§ WORK ITEM: From the first line to the last, repeat the data exactly but leave out the pictures.
SOURCE MATERIAL: Begin
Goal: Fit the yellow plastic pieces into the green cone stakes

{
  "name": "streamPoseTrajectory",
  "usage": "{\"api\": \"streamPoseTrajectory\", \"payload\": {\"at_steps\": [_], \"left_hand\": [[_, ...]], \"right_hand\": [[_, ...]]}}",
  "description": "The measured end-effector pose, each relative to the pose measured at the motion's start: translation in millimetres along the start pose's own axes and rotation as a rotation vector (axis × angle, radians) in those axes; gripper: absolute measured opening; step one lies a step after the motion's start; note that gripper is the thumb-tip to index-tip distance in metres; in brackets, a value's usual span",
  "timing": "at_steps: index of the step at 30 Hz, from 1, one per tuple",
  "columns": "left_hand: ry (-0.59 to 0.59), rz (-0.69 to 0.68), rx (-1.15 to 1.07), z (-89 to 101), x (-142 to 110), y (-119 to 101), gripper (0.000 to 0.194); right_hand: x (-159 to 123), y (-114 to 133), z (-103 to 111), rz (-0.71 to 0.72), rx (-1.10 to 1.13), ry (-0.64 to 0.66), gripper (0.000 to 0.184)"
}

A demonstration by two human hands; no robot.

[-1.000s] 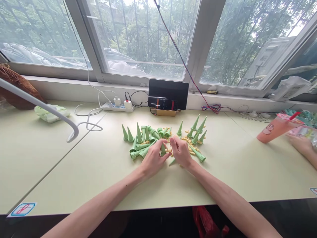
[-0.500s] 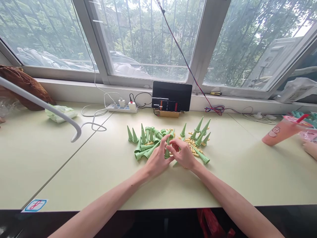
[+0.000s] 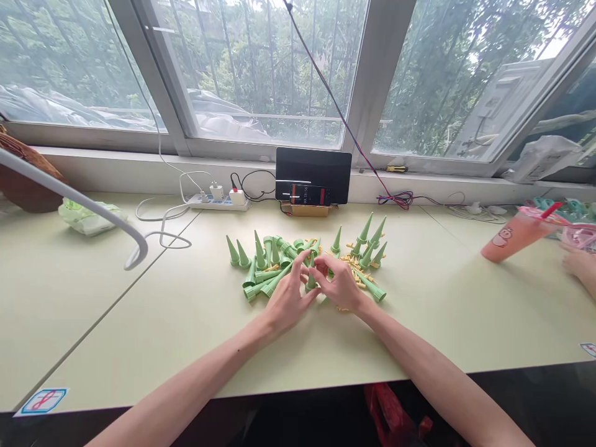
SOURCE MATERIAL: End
§ TASK RESPONSE:
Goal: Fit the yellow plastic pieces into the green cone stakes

{
  "name": "streamPoseTrajectory",
  "usage": "{\"api\": \"streamPoseTrajectory\", \"payload\": {\"at_steps\": [_], \"left_hand\": [[_, ...]], \"right_hand\": [[_, ...]]}}",
  "description": "The measured end-effector pose, each relative to the pose measured at the motion's start: translation in millimetres along the start pose's own axes and rotation as a rotation vector (axis × angle, radians) in those axes; gripper: absolute measured opening; step one lies a step after the motion's start; note that gripper is the thumb-tip to index-tip distance in metres; in brackets, a value's usual span",
  "timing": "at_steps: index of the step at 30 Hz, from 1, one per tuple",
  "columns": "left_hand: ry (-0.59 to 0.59), rz (-0.69 to 0.68), rx (-1.15 to 1.07), z (-89 to 101), x (-142 to 110), y (-119 to 101), gripper (0.000 to 0.194); right_hand: x (-159 to 123), y (-114 to 133), z (-103 to 111), rz (-0.71 to 0.72), rx (-1.10 to 1.13), ry (-0.64 to 0.66), gripper (0.000 to 0.184)"
}

A demonstration by two human hands; no robot.

[-1.000s] 
[-0.500s] 
[+0.000s] 

This completes the answer to the exercise.